OCT-guided LALAK for KCN

Keratoconus Clinical Trial

Official title:
RANDOMIZED CLINICAL TRIAL OF OCT-GUIDED LASER-ASSISTED LAMELLAR ANTERIOR KERATOPLASTY IN ADULTS FOR KERATOCONUS

Clinical Trial Details — Status: Terminated

Administrative data
NCT number NCT01901614
Other study ID # OHSU IRB00009280- PTK
Secondary ID R01EY018184
Status Terminated
Phase N/A
First received
Last updated
Start date August 2013
Est. completion date August 31, 2017

Study information
Verified date January 2019
Source Oregon Health and Science University
Contact n/a
Is FDA regulated No
Health authority
Study type Interventional

Clinical Trial Summary

The purpose of this study is to determine if a new procedure, called laser-assisted lamellar anterior keratoplasty (LALAK), can achieve the same level of vision with a lower risk of potential complications after surgery compared to another corneal transplant procedure. The current procedure is called Intralase-enabled keratoplasty (IEK) and replaces the entire cornea.

The LALAK procedure involves transplanting only the top layers of the cornea instead of the entire cornea. Only one eye will have this experimental procedure performed. If both eyes need to have surgery your doctor will help you decide on the best non-study option for your other eye.

Description:

Corneal transplantation (keratoplasty) is the most common organ transplant, with 42,606 procedures in the U.S. in 2009. Many surgeons are moving away from full thickness corneal transplantation, also called penetrating keratoplasty (PK), because of risks involving rejection, irregular astigmatism and wound dehiscence. They are moving towards partial thickness (lamellar) transplantations of either the anterior or posterior (endothelial) layers, which can reduce these risks.

The femtosecond laser has been used to create excellent tongue-in-groove junctions between the graft and host in full thickness PK.1 This technique, called IEK (Intralase-enabled keratoplasty), has now become a standard surgical procedure. The tongue-in-groove junction achieved at the circumferential edge of the graft and host leads to a continuous smooth anterior surface and strong wound healing.

The new technique is called dovetail LALAK. In this technique, the femtosecond laser is used to create a 31% anterior lamellar graft with dove tailed side cuts. It is also used to create a shallow anterior lamellar dissection and beveled side cuts on the recipient cornea to match with the dovetail graft.
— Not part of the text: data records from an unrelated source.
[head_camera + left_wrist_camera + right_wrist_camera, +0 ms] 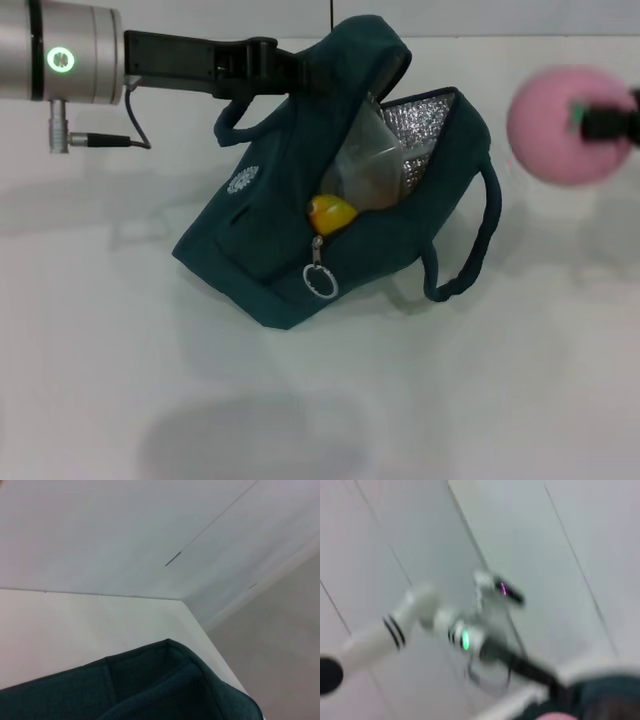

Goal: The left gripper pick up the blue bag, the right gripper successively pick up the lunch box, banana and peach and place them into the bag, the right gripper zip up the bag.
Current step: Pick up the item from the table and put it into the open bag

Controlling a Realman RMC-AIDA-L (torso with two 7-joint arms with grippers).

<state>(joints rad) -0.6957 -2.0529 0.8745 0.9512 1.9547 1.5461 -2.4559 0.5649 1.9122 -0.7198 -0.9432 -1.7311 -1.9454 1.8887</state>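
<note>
The blue bag (270,230) sits tilted on the white bench (120,350), its long axis running from the near left to the far right, with its open mouth turned up and toward the right. The silver lining (425,130) shows inside. The clear lunch box (370,165) stands on end in the opening, and one yellow-orange end of the banana (332,213) pokes out just above the zipper's metal ring pull (320,281).

The left pincer (290,72) reaches in level from the left, arm straight, pinching the bag's upper edge and holding it up.

The right pincer (600,122) enters from the right, raised beside the bag, pinching the pink peach (560,125), which hangs well clear of the opening.
</note>
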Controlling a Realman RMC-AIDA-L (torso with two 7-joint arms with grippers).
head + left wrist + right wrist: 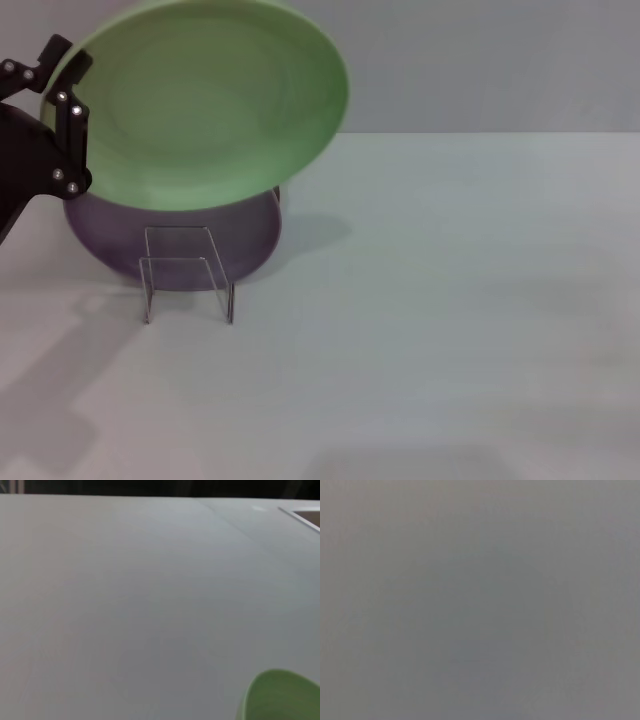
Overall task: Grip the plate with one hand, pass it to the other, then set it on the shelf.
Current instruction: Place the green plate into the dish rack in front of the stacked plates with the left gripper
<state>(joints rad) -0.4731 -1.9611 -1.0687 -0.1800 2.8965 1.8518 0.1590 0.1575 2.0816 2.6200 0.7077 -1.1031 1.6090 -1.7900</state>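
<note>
The light-green plate (200,100) is held up in the air, tilted, at the upper left of the head view. My left gripper (68,100) is shut on its left rim, black fingers (72,140) against the edge. The plate hangs above and in front of a purple plate (250,240). A part of the green plate's rim also shows in the left wrist view (280,697). My right gripper is out of view; the right wrist view shows only plain grey.
The purple plate stands on edge in a thin wire rack (185,275) on the pale table (450,300), directly below the held plate. The table's far edge meets a grey wall behind.
</note>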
In the new technique, the depth of the graft and donor dissections will be guided by OCT measurements. The proposed trial will test if the new technique can reproducibly achieve good visual outcomes without the risk of rejection. The outcome of the LALAK procedure will be compared to that of IEK.

Recruitment information / eligibility
Status Terminated
Enrollment 5
Est. completion date August 31, 2017
Est. primary completion date August 31, 2017
Accepts healthy volunteers No
Gender All
Age group 18 Years to 100 Years
Eligibility Inclusion Criteria:

- Eyes with keratoconus that cannot be adequately or safely corrected with spectacles, contact lens or excimer laser surface ablation. The cornea must have healthy endothelium (endothelial cell density > 1,500/mm2).

Exclusion Criteria:

1. Preoperative corneal thickness less than 400 microns.

2. Corneal edema

3. Central guttata

4. Inability to give informed consent.

5. Inability to maintain stable fixation for OCT imaging.
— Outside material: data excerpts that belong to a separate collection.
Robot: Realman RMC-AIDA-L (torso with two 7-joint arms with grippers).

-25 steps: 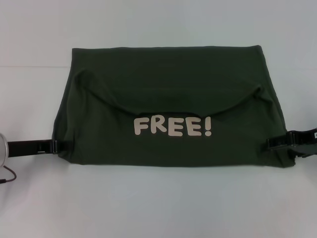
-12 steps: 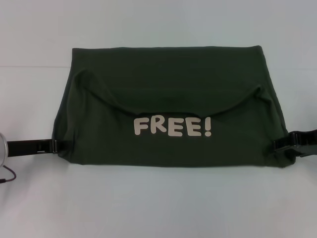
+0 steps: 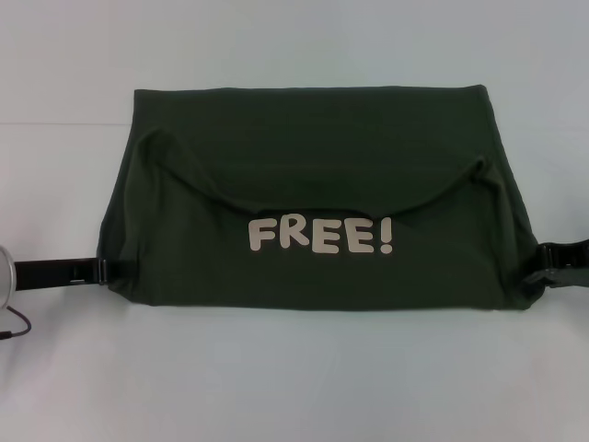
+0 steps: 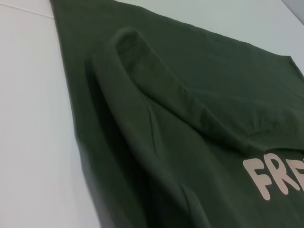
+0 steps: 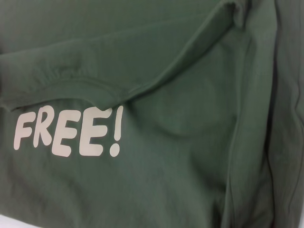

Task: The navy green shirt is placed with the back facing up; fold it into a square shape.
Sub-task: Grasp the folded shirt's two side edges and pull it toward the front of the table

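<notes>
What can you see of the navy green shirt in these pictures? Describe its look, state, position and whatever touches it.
The navy green shirt is dark olive cloth, folded into a wide bundle lying flat on the pale table. Cream "FREE!" lettering shows below a curved folded flap. The left gripper meets its lower left edge; the right gripper sits at its lower right corner.

surface: pale, plain table (image 3: 294,387) | lying on it: navy green shirt (image 3: 313,184), folded into a wide block, flat across the table's middle | upward face: cream "FREE!" lettering (image 3: 320,236) below a curved folded edge | table bare all round the shirt
</notes>
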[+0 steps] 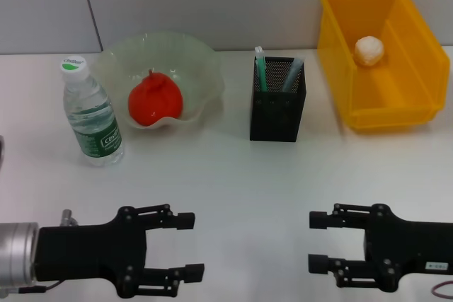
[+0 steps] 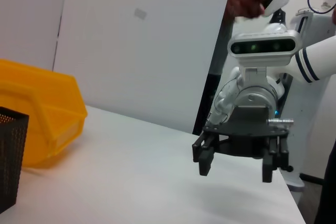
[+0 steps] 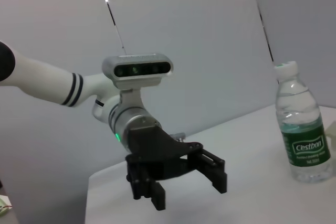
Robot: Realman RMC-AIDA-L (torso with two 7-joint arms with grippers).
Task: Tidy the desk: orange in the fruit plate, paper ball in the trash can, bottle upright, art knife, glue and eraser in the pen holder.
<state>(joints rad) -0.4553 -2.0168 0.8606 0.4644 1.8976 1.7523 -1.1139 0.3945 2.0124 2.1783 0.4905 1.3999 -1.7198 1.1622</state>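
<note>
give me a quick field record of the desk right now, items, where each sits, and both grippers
orange: in the fruit plate
paper ball: in the trash can
bottle: upright, beside the plate
pen holder: holds pale stick-shaped items; which ones, cannot tell
left gripper: open, near edge, holding nothing
right gripper: open, near edge, holding nothing

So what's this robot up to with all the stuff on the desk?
It is tidying the desk, and right now neither arm holds anything. The left pincer and right pincer both hover open over the near edge of the table. The orange sits in the fruit plate, the paper ball lies in the trash can, and the bottle stands upright. The pen holder has a few items poking out of it.
</note>
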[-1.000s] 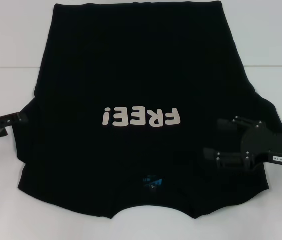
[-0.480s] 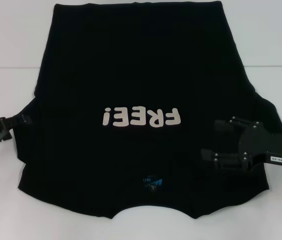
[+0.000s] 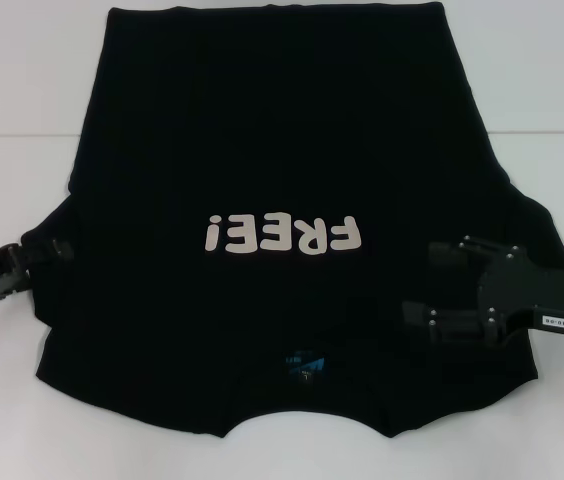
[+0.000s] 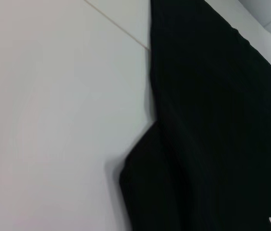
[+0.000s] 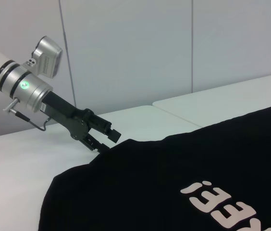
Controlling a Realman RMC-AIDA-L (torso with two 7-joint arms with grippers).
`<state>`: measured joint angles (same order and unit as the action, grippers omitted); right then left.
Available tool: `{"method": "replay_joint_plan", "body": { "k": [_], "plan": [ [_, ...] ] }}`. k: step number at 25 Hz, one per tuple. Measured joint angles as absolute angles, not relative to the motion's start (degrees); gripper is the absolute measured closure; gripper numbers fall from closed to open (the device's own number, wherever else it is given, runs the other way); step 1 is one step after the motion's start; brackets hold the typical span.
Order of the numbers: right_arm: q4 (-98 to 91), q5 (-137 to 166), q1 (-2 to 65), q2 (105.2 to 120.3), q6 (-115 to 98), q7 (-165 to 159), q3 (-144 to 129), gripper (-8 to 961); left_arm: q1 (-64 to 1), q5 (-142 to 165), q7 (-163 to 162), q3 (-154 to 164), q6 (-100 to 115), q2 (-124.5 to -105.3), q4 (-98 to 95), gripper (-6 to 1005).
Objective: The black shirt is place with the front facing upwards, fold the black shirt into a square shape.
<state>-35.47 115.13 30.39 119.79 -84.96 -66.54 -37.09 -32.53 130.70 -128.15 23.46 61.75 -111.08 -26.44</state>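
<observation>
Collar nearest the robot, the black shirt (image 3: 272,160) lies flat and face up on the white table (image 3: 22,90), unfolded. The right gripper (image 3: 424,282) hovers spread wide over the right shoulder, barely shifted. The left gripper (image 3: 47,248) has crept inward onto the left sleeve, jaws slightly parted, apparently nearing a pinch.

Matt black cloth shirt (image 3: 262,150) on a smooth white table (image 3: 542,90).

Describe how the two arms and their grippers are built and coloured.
The left gripper is black with blocky fingers, on a silver and white wrist with a green light and thin cable. The right gripper is black, screw-studded, with a small white label and metal fitting.
</observation>
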Motion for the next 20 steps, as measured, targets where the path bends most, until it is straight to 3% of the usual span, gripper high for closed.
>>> {"method": "replay_joint_plan", "body": {
  "k": [20],
  "plan": [
    [-35.5,115.1,30.2,119.79,-85.9,-66.6,-37.1,9,-33.0,130.8,-129.7,27.8,61.8,-111.08,-27.6,166]
  ]
}}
6. Inability to commit to required visits to complete the study.

7. Eyes with concurrent cataract, retinal diseases, glaucoma, or other eye conditions that may limit the visual outcome after surgery.
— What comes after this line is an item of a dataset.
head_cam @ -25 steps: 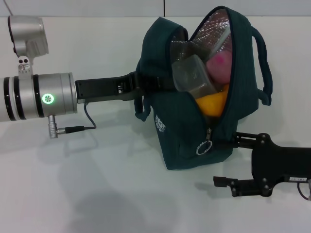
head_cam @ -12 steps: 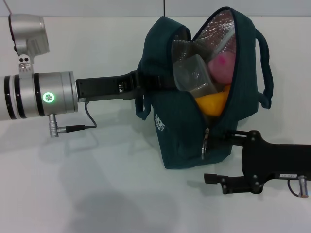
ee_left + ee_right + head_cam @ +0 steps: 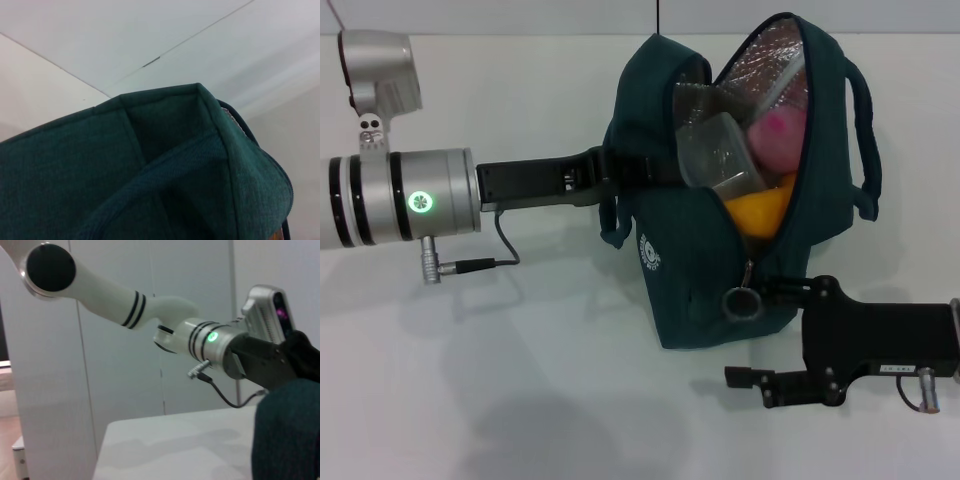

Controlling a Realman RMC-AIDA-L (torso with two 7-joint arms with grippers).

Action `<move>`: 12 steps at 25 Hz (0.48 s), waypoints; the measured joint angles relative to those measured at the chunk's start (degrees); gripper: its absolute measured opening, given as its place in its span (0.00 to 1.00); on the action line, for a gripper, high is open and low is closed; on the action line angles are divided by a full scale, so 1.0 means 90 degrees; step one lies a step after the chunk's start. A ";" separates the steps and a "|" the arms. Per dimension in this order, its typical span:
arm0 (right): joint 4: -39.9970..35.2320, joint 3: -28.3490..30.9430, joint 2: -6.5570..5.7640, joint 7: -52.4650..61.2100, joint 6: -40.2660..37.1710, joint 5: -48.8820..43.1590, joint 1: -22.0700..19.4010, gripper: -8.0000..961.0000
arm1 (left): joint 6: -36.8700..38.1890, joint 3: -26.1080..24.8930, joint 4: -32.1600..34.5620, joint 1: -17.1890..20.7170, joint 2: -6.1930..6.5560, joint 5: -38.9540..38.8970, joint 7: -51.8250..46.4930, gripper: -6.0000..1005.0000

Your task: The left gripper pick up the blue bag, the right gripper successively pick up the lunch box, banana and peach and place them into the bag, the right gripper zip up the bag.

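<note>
Head view: left pincer (image 3: 603,172) clamps blue bag (image 3: 690,290) upright, right pincer (image 3: 760,335) spread open beside the ring-pull (image 3: 741,302); bulging lunch box (image 3: 718,152) may jam the zip.

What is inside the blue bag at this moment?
Through the open blue bag show the lunch box, the pink peach and, below them, part of the yellow banana. The bag's wall hides the rest.

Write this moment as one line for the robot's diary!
stage: zipping | blue bag: open, held by left claw | lunch box, peach, banana: inside | right claw: open, at ring-pull
</note>
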 joint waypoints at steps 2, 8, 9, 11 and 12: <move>0.0000 0.0026 -0.0024 -0.0001 0.0050 0.0041 -0.0036 0.80 | 0.0000 0.0000 0.0000 0.0011 0.0000 -0.0001 0.0000 0.04; 0.0006 0.0036 -0.0038 -0.0002 0.0149 0.0104 -0.0088 0.78 | 0.0006 0.0000 0.0000 0.0018 0.0000 -0.0001 0.0000 0.04; 0.0007 0.0038 -0.0039 -0.0003 0.0182 0.0130 -0.0089 0.78 | 0.0010 0.0000 0.0000 0.0018 0.0000 -0.0001 0.0000 0.04; 0.0008 0.0051 -0.0043 -0.0003 0.0198 0.0158 -0.0100 0.78 | 0.0023 0.0000 0.0000 0.0024 0.0000 -0.0002 0.0000 0.04; 0.0008 0.0073 -0.0046 -0.0003 0.0201 0.0161 -0.0103 0.77 | 0.0023 0.0000 0.0000 0.0024 0.0000 -0.0002 0.0000 0.04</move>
8. Patients with severe collagen vascular diseases or ocular surface disorders

Study Design

Related Conditions & MeSH terms

Intervention

Procedure:
LALAK
A "dovetail" shaped cut will be made on the graft using a femtosecond laser at the eye bank. The cut depth will be proportional to the central stromal thickness of the graft. This graft will be separated from stromal bed by eye bank personnel for examination of the cut surface. High-quality graft will be replaced in preservation medium and shipped to the surgeon prior to surgery. The host cornea will receive femtosecond laser cut consisting of a shallow lamellar cut with angled side cut to match the dovetail graft in a tongue-in-groove fashion. The femtosecond laser treatments will be performed under topical anesthesia in the laser suite. The femtosecond laser is an FDA-approved device for use in this indication (corneal transplantation including lamellar keratoplasty). A protective eye shield is placed over the eye. The graft will be sutured into the host bed.
IEK
A full thickness graft will be prepared at the eye bank with zigzag side cuts prepared with a femtosecond laser. The graft is separated from the rim, replaced in the preservation medium, and shipped to the surgeon prior to the surgery. In the laser suite, the host cornea will be cut with the femtosecond laser with zigzag side cuts leaving a 70-100 micron bridge. A protective eye shield is placed over the eye. The graft will be sutured into the host bed.
Drug:
Retrobulbar Block or General Anesthesia

Device:
optical coherence tomography (OCT)
OCT will be used to guide the depth of the graft and donor dissections.
Drug:
Topical Anesthesia

Device:
femtosecond laser
The femtosecond laser system to be used in this study for host cornea preparation will be the Intralase FS system (iFS, AMO, Inc., Santa Ana, CA). The iFS is FDA-approved for corneal surgery including full thickness and lamellar keratoplasty. Eye banks use earlier versions of the Intralase system which are also FDA approved for this indication.

Locations
Country Name City State
United States Casey Eye Institute, Oregon Health & Science University Portland Oregon

Sponsors (3)
Lead Sponsor Collaborator
Oregon Health and Science University National Eye Institute (NEI), National Institutes of Health (NIH)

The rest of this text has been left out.